Roberto había salido de la escuela más temprano que de costumbre, esbozando una sonrisa excitada en su rostro. Incluso sus amigos se mostraron extrañados al ver que su compinche había pasado de largo, cuando normalmente solían acudir a las canchas detrás de la escuela a jugar futbol.
    -¿Y ‘ora, wey? Antes saludabas, cabrón.
    -Perdón, tengo que ir por un encargo –se alejó sin mirar atrás, y ni siquiera decir adiós.
    Tomó el primer transporte hacia el centro de la ciudad, se colocó en el lugar detrás del conductor -su lugar favorito-, se puso cómodo, sacó los auriculares de su bolsillo, los conectó a su celular, y comenzó a dejarse llevar por su repertorio. El día apenas iba a la mitad, y prometía mucho.
    Sus ojos claros denotaban cierta inocencia, miraba como el mundo se movía al revés desde su posición, divirtiéndose por un momento, ante la despreocupación de no ayudar a los pasajeros a pasar el costo de la tarifa. Sabía que era el mejor día de su vida.
    En cuanto el colectivo se detuvo en su destino final, Roberto caminó algunas cuadras hasta encontrarse con una especie de edificio de aspecto colonial, pero que después de algunos siglos de vida quedó reducido a una simple librería. Dio un paso adentro, y una pequeña alarma le daba la bienvenida.

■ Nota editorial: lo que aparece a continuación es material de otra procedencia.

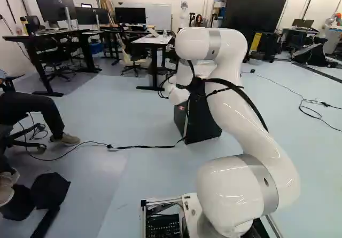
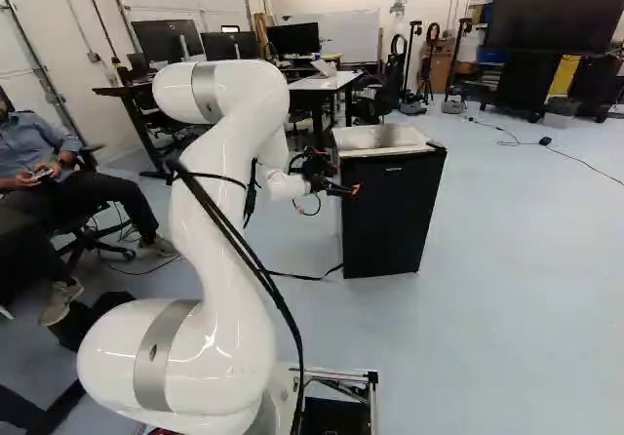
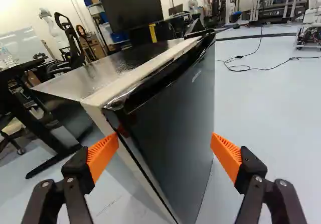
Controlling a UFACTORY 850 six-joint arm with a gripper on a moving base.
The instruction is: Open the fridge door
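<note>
Pale floor (image 2: 507, 289) extends below and around the gripper (image 2: 349, 190), which is carried at the end of the white arm (image 2: 226, 230), the links rising behind it from the base joint. A desk (image 2: 327, 82) stands beyond the gripper, farther off than the fridge. The fridge (image 2: 380, 142), a dark cabinet with a pale rim along its top, stands just ahead of the gripper, upright on the floor. Its door (image 3: 173, 128) is the dark front panel directly before the fingers, closed against the cabinet; a narrow seam runs down the side edge, and a recess (image 3: 168, 78) lies along the upper edge, ahead of the fingertips. In the wrist view the gripper (image 3: 164, 144) is released, its two fingers spread wide with nothing grasped. Of the orange pads (image 3: 103, 156), one overlaps the seam and the other overlaps the opposite edge of the door, much of the panel showing between them; whether either touches it cannot be told. A thin black cable (image 2: 292, 276) lies on the floor, lower than the gripper.
</note>
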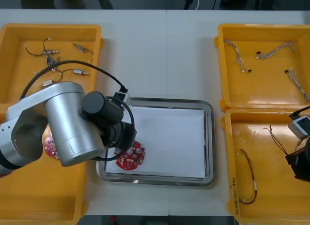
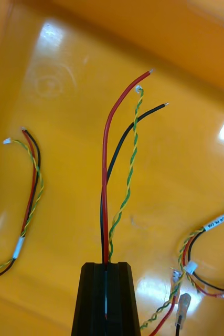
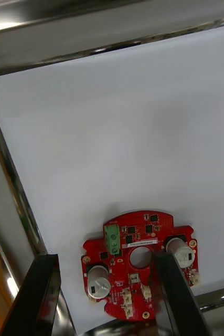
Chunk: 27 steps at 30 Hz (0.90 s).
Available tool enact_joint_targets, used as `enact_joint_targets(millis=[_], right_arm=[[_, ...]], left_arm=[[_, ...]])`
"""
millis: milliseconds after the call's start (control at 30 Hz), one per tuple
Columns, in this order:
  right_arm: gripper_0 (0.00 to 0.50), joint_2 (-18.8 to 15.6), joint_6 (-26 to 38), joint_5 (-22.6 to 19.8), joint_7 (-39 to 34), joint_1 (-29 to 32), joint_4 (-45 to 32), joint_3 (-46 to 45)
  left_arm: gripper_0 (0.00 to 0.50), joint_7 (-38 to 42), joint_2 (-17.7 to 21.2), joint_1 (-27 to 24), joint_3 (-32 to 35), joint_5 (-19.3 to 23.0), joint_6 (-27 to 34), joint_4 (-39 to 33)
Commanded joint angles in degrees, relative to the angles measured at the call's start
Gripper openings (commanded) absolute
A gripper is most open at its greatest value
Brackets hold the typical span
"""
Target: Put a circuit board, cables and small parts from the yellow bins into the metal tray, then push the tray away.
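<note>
One round red board [image 3: 135,240] under open left end effector [image 3: 102,256]; right end effector [image 2: 105,265] pinches thin cable [image 2: 104,184].

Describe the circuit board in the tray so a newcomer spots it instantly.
Find the metal tray at the table's middle, white inside. In its near left corner, beneath the open jaws of the left gripper, lies a round red circuit board. The other board sits in a yellow bin instead.
</note>
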Motion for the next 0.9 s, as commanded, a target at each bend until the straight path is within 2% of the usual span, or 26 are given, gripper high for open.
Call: enact_joint_targets(millis=[33,167,333,400,567,767,900], right_arm=[[0.0,-2.8,3.1,-3.7,-3.1,-1.0,-2.2,-4.4],[0.0,-4.8,6.1,-6.2,-3.5,-2.8,-3.1,-5.9],[0.0,-7.9,8.9,-6.7,-4.0,-5.2,-6.3,-5.3],[0.0,-9.3,10.4,-7.4,-4.3,-7.4,-7.3,-4.4],[0.0,-11.5,12.4,-10.1,-5.0,-13.3,-7.6,-1.0],[0.0,-12.8,12.4,-11.2,-5.6,-21.0,-7.8,5.9],[0.0,-12.8,12.4,-10.3,-6.0,-27.6,-7.8,13.5]], left_arm=[[0.5,3.4,0.0,-2.2,6.9,4.8,4.6,-5.1],[0.5,2.3,1.0,-2.2,12.7,10.0,8.3,-7.1],[0.5,-0.1,2.5,-2.2,19.2,15.8,13.0,-8.4],[0.5,-2.1,3.4,-2.2,22.8,18.6,15.8,-8.6],[0.5,-5.6,5.1,-2.1,28.7,22.5,20.8,-8.5],[0.5,-10.4,7.2,-1.9,35.3,26.9,20.8,-5.9],[0.5,-14.2,8.1,-1.2,39.1,28.0,20.8,-2.6]])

    Con una mueca de incertidumbre buscó en los pasillos aquel libro que semanas atrás habría visto y sintió tanta curiosidad por leerlo que no le importó ahorrar varias semanas. Sabía que había valido la pena aquella espera, pero, ¿dónde estaba aquel ejemplar?
    De pronto sintió un sentimiento de desazón: ¿por qué precisamente ahora que el sol brillaba sobre un cielo azul clarito, cuando no había tanto tráfico en la ciudad, cuando ocultó a sus padres aquella salida clandestina, por qué ahora tenía que desaparecer?
    Un libro de tapas verdes y con letras sublimadas en color oro llamó la atención en el último de los pasillos, precisamente al final. Roberto sintió que finalmente su misión se había cumplido. Con discreción acudió a pagar su ejemplar, ante la mirada curiosa del cajero, y salió del local de vuelta a su transporte, esta vez camino a casa.
     Una vez en su cuarto, comenzó a explorar las páginas de aquel libro místico: figuras llenas de ilustraciones explícitas, provocativas, excitantes. Estaba tan ensimismado en su lectura que no notó que su madre miraba absorta desde la puerta.
    -¿Qué demonios es eso, Roberto?
    Aunque trató de cubrir con sus sábanas aquel libro, era evidente que las letras de oro se iluminaban por la luz del sol: Kamasutra. El pobre moría de vergüenza.